What is happening when FileMaker Server becomes overloaded (and how to avoid it)

nicklightbody

9 years ago

Editor’s Note: Today I am pleased and honored to present the first in what I hope will become a series of articles by guest author Nick Lightbody of Deskspace Systems Ltd.

Summary: we will describe, discuss and illustrate the statistics that enable you to understand the why and how of FileMaker Server performance and suggest means of delivering a predictable and acceptable performance to your users.

Why this is important

FileMaker Server 13 is a wonderful and very reliable product, provided (as with any product) you recognise, understand and work within its limits.

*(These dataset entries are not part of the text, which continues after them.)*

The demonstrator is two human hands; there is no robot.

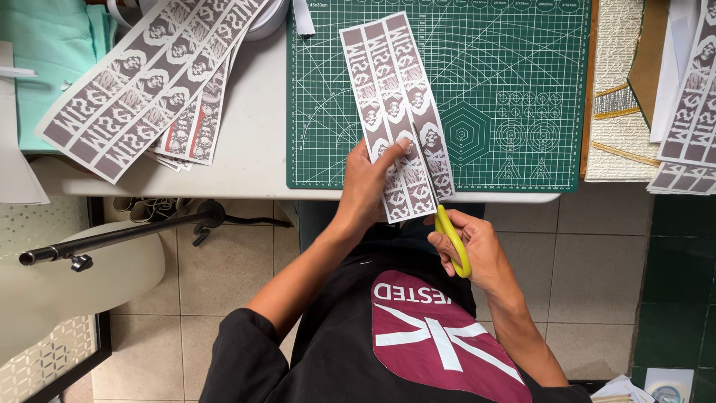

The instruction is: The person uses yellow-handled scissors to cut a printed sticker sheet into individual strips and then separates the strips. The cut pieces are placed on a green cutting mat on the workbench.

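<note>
Yellow-handled scissors [452,240], gripped in the person's right hand [477,254], are cutting along a long grey printed paper strip sheet [399,112]. The left hand [369,183] pinches its near end over the green cutting mat [514,89]. Advancing the cut likely needs steady tension.

scissor blades [426,173]: we lose most of them behind the printed sheet [395,104]
right stack [692,112]: cut by the edge
our right hand [477,250]: fingers hidden in yellow handles
</note>
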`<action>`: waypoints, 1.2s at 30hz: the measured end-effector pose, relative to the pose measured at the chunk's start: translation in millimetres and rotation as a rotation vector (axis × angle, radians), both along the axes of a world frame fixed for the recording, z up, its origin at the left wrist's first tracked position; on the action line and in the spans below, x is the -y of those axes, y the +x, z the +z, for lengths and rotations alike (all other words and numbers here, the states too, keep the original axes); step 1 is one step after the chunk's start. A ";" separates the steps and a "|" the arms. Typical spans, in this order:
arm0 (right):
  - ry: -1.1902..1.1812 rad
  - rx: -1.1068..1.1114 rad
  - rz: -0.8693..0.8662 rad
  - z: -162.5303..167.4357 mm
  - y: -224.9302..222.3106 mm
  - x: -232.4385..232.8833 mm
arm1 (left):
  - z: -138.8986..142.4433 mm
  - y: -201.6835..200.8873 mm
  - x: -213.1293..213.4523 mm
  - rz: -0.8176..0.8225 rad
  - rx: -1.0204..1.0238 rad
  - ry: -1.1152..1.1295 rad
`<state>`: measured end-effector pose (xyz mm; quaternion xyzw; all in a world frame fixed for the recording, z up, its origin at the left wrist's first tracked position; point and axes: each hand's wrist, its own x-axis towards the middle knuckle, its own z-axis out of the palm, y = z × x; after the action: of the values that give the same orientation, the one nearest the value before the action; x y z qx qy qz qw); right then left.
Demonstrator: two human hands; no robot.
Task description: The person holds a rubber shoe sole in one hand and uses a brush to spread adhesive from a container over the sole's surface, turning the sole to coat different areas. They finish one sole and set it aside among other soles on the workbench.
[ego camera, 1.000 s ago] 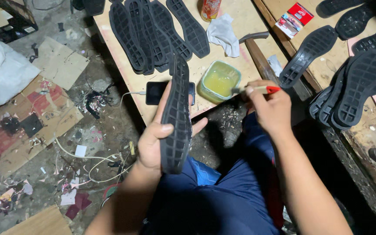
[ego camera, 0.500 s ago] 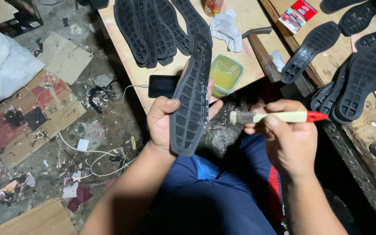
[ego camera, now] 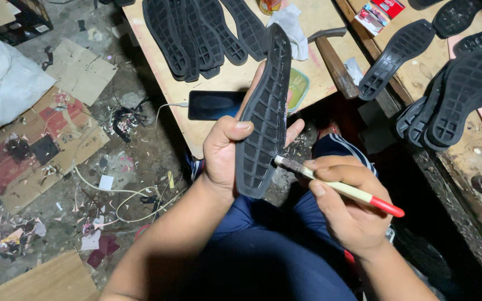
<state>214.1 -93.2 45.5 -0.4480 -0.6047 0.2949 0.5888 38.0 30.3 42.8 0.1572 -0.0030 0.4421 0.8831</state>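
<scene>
Now, over on the left, the left hand [ego camera: 227, 153] grips a black rubber shoe sole [ego camera: 263, 114] upright, tread side showing, thumb hooked over its near edge, just above the lap and in front of the counter [ego camera: 235, 78]. Moving right, the right hand [ego camera: 347, 209] is closed around a small brush [ego camera: 336, 187] with a pale handle and red end, its tip touching the sole's lower right edge. To do this well, I'd say keep the sole steady and run the bristles along the rim in light, even strokes. Behind the sole, a green dish [ego camera: 298, 88] is mostly hidden. What's on the bristles is hard to make out, and the far-right soles [ego camera: 464, 100] run into shadow.
</scene>
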 end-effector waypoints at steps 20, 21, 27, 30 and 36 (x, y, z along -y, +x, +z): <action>-0.087 0.271 0.094 26.3 -7.1 5.3 | -11.7 8.7 -4.7 0.017 0.040 -0.012; -0.086 0.270 0.106 26.2 -8.0 7.6 | -13.6 9.4 -5.1 0.027 0.051 -0.013; -0.164 0.075 0.164 35.1 -3.4 8.9 | -25.2 14.8 -5.4 -0.091 0.161 -0.101; -0.041 0.281 -0.002 40.4 2.5 2.5 | -29.2 17.7 2.1 -0.233 0.341 -0.139; 0.026 0.325 0.027 34.7 -0.4 -11.4 | -32.0 20.9 12.4 -0.221 0.062 -0.082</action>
<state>213.7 -81.9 80.2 -0.4740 -0.7017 0.2186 0.4850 58.9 17.9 10.9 0.1061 -0.0296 0.3464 0.9316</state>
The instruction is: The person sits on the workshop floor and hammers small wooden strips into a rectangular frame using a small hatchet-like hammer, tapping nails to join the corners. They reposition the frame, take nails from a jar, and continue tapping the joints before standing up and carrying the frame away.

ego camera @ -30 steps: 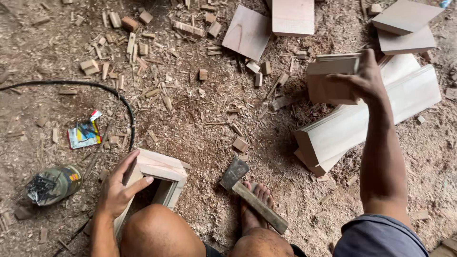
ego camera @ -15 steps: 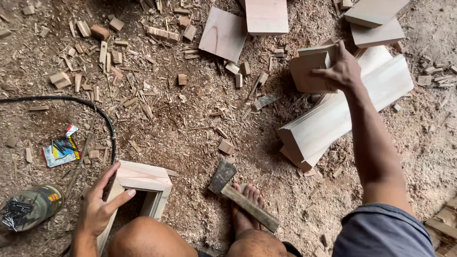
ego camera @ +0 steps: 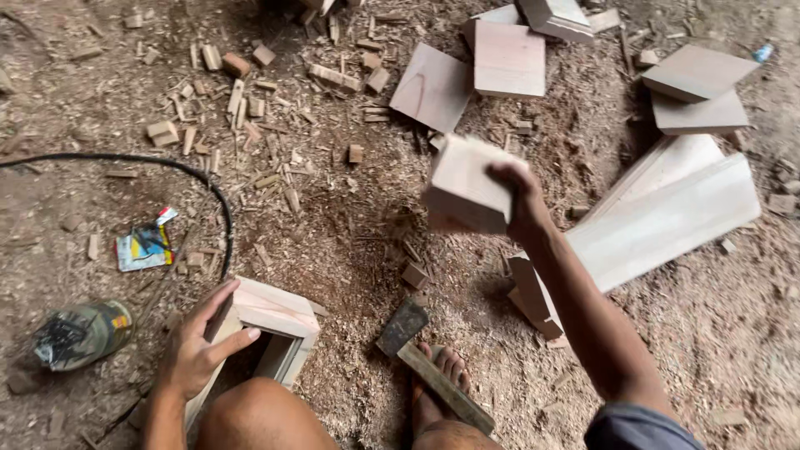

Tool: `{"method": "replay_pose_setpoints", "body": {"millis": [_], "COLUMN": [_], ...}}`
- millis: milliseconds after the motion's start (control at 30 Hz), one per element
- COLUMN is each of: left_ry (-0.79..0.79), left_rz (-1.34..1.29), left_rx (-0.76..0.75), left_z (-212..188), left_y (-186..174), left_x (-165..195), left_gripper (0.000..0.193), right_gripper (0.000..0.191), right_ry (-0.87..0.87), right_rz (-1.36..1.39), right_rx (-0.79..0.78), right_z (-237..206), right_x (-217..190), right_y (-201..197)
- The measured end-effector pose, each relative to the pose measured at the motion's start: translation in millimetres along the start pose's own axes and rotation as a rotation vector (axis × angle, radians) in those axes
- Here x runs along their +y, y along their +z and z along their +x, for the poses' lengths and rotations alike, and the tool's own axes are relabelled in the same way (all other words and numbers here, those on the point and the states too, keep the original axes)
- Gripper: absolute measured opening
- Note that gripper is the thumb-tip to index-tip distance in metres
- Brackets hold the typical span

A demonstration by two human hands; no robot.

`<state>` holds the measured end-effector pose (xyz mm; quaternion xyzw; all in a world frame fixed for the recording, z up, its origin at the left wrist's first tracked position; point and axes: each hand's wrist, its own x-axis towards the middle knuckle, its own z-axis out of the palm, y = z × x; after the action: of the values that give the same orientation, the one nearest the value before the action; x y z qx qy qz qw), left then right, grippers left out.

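While the sawdust-covered floor (ego camera: 350, 217) fills the frame, long pale boards (ego camera: 667, 221) are seen at right. At lower left an open wooden box frame (ego camera: 275, 312) is steadied by the left hand (ego camera: 196, 350). A wooden block (ego camera: 467, 185) is held aloft mid-frame, gripped by the right hand (ego camera: 521, 196). A hatchet (ego camera: 417, 346) lies by the foot (ego camera: 437, 387).

A small, flat, crumpled packet (ego camera: 145, 246) in blue, yellow and red lies on the dirt floor beside a squashed bottle with a yellow label (ego camera: 82, 333).
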<state>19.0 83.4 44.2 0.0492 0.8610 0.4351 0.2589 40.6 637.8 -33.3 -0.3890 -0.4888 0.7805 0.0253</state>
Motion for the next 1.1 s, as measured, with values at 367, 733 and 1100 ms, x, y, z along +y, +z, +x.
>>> {"method": "replay_pose_setpoints", "body": {"millis": [367, 733, 1100], "left_ry": [0.072, 0.380, 0.368], "left_rz": [0.123, 0.140, -0.308], "left_rx": [0.051, 0.216, -0.042], "left_z": [-6.3, -4.3, 1.3], "left_y": [7.6, 5.1, -24.8], "left_x": [9.2, -19.6, -55.6], "left_gripper": [0.088, 0.068, 0.073], "right_gripper": [0.077, 0.013, 0.015], "right_ry": [-0.480, -0.083, -0.294], "right_rz": [-0.084, -0.336, -1.046], "right_rx": [-0.222, -0.287, -0.628], "right_z": [127.8, -135.1, -165.4], "right_x": [-139.3, 170.6, 180.5], "right_y": [148.1, 105.4, 53.9]}}
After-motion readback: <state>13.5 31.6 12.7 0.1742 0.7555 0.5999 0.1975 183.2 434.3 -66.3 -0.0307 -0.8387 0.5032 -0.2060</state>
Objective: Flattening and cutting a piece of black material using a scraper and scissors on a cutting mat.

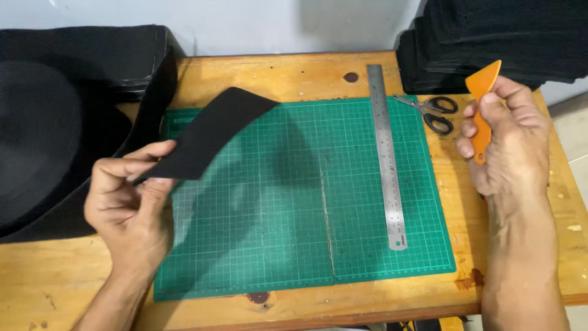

However, Server is a binary product, in the sense that it either performs “good” or it performs “bad” — very slowly, but very reliably — as it grinds through its backlog until its load has reduced sufficiently for it to catch up on its queued calls and return to “good” mode.

The Deskspace server performance test shown in fig 1 illustrates a common scenario as the number of users increases and suddenly performance declines – dramatically.

fig1 – user numbers increase until Server chokes – suddenly and dramatically – with little warning.

There really is very little middle ground, so when you look at the server statistics and watch the graph crawling along the floor — thinking that you are not really using its full capacity — you may in fact be deluding yourself, as we will illustrate.

An understanding of what server hardware resource is required to ensure that a specific number of users receive a consistently good service is clearly essential but such information is — surprisingly — a little hard to come by.

FMI themselves suggest that Server – if you wish to use FM WebDirect – requires a separate CPU core — effectively a separate CPU — to handle each pair of concurrent remote calls efficiently in a smaller deployment and then gradually fewer cores as the server power and user numbers increase. It is not entirely clear what resource is required if one does not plan to deploy FM Webdirect.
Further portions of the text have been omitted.